Résumé
L’accès aux marchés d’exportation pour les animaux vivants et les produits d’origine animale est directement lié au statut sanitaire vis-à-vis de la fièvre aphteuse, du pays ou de la région dont proviennent ces animaux. Conformément aux normes internationales de l’Organisation mondiale de la santé animale (OIE), des restrictions peuvent être imposées aux échanges d’animaux vaccinés et non vaccinés provenant de pays non indemnes de fièvre aphteuse, ainsi qu’à leurs produits.
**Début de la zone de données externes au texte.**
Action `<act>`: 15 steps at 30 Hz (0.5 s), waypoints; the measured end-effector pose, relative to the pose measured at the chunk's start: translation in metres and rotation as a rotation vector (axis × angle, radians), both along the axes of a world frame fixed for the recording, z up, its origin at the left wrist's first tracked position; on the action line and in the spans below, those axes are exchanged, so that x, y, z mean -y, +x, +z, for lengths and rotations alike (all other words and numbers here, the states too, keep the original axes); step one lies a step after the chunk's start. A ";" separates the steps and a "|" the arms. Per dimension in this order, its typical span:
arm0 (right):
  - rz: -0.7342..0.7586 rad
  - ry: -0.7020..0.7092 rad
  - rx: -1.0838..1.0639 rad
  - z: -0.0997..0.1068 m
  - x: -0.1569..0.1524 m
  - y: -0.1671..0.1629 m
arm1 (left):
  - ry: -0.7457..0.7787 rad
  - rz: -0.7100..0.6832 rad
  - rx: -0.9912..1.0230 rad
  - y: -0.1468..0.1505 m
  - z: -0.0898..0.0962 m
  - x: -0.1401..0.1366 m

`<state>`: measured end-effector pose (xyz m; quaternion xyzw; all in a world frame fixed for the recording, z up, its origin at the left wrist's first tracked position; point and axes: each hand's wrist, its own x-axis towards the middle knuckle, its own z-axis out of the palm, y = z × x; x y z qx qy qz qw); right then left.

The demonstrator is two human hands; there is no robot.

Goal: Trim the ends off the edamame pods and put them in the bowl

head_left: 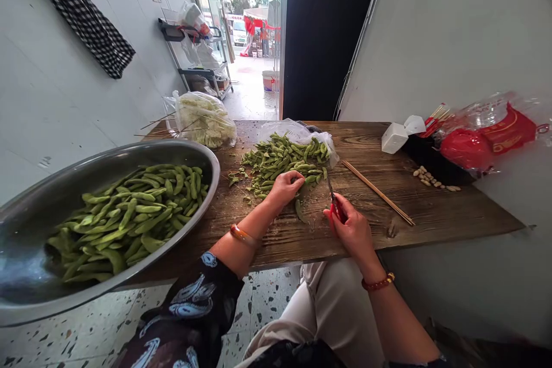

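My left hand point(284, 188) is pinched closed at the near edge of a heap of edamame pods point(284, 158), with a green pod at its fingertips. Just below those fingers another pod point(299, 211) shows against the wooden table. Red-handled scissors point(336, 210) are gripped in my right hand point(354, 230), their blades pointing up and away beside the heap. To the left stands a large steel basin point(214, 184), partly filled with edamame pods point(138, 213).
Wooden skewers point(379, 192) lie on the table point(440, 218) right of the scissors. Farther right are peanuts point(431, 178), a white box point(394, 138) and red plastic packaging point(470, 146). A clear bag of pale vegetable pieces point(204, 118) sits behind the basin.
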<state>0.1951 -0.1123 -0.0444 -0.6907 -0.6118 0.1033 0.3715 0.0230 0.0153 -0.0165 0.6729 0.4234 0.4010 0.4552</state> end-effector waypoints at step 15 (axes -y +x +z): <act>-0.003 0.003 0.000 -0.010 -0.004 0.004 | -0.463 -0.136 0.521 -0.001 0.007 0.007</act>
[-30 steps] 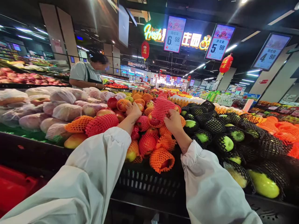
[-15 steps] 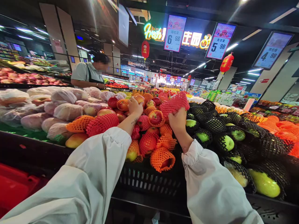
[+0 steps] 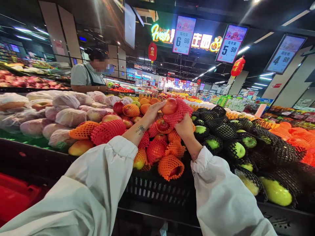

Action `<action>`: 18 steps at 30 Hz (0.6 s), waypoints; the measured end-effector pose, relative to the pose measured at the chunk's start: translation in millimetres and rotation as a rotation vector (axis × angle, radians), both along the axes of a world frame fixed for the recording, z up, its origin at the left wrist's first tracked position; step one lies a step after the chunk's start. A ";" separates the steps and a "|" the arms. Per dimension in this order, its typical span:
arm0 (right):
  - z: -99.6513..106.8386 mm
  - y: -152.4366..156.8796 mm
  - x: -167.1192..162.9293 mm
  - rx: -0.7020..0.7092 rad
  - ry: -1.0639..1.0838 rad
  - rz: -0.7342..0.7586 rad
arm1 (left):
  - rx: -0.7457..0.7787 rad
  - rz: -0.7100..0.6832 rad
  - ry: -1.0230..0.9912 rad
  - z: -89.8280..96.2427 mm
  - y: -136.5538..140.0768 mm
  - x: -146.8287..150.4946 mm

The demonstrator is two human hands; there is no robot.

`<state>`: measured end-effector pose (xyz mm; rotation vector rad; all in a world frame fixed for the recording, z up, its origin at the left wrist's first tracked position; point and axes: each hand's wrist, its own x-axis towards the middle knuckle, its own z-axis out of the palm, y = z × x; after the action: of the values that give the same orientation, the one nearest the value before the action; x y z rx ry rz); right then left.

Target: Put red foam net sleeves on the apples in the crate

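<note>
My left hand (image 3: 154,112) holds a red apple (image 3: 169,106) up over the fruit pile and sets it against a red foam net sleeve (image 3: 180,113). My right hand (image 3: 185,127) grips that sleeve from below. Both hands hover above a heap of red apples in orange and red foam nets (image 3: 157,149), which lies in a black crate (image 3: 157,191) in front of me. White sleeves cover both my arms.
Green apples in black nets (image 3: 237,149) fill the bin to the right. Bagged apples (image 3: 70,116) lie to the left, loose orange nets (image 3: 83,130) beside them. A person in an apron (image 3: 89,77) stands behind the display. Price signs (image 3: 184,35) hang overhead. A red bin (image 3: 17,196) sits low left.
My left hand picked a bare red apple from the pile and carried it right to the red net. My right hand lifted that net off the heap and holds it up.
</note>
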<state>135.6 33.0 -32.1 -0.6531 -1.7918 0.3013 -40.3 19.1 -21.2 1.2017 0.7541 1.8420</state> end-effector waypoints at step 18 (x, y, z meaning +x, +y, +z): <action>1.6 -5.7 -0.8 0.040 -0.162 -0.036 | 0.092 -0.056 0.447 6.0 -22.3 0.9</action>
<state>134.7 27.3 -30.4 -0.6973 -1.9330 0.1924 -39.4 -3.1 -15.2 1.7071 0.8717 1.5916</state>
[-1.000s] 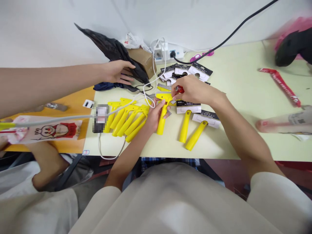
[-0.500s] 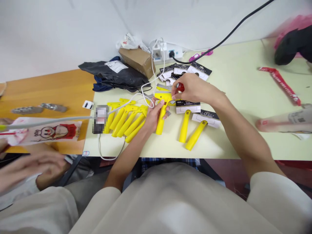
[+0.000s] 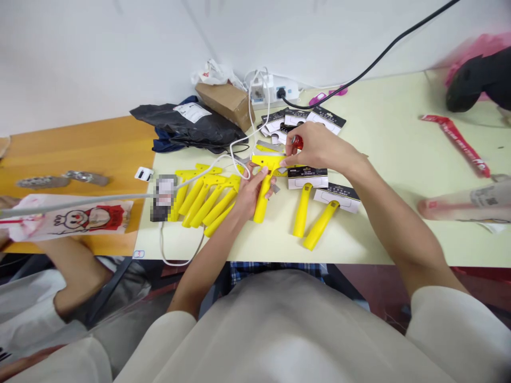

Les informations disponibles tendent à montrer que le respect des exigences essentielles en matière de vaccins et de vaccination et l’application de mesures zoosanitaires appropriées (telles que la quarantaine et les inspections ante-mortem et post-mortem) réduisent à des niveaux extrêmement bas le risque de propagation de la fièvre aphteuse consécutive à l’importation de bovins, d’ovins et de porcins vaccinés. Le risque associé aux produits issus d’animaux vaccinés est encore plus infime, à condition que les mesures appropriées d’atténuation du risque aient été appliquées. Il est essentiel de connaître le statut sanitaire du pays exportateur pour conduire une évaluation du risque, mais ce statut est parfois difficile à vérifier. Si les données empiriques et l’expérience pratique permettent d’apprécier le risque associé aux animaux vaccinés et à leurs produits dérivés comme étant très faible, il est néanmoins impossible de le considérer nul. En l’absence de données factuelles, l’analyse du risque ne peut être conduite qu’au moyen de méthodes qualitatives ou semi-quantitatives. Toutefois, pour ce type d’échanges commerciaux, un niveau très faible de risque est à la fois inévitable et acceptable.
 
Mots-clés
Analyse du risque – Atténuation du risque – Échanges internationaux d’animaux – Échanges internationaux de produits d’origine animale – Évaluation du risque – Fièvre aphteuse – Vaccination contre la fièvre aphteuse.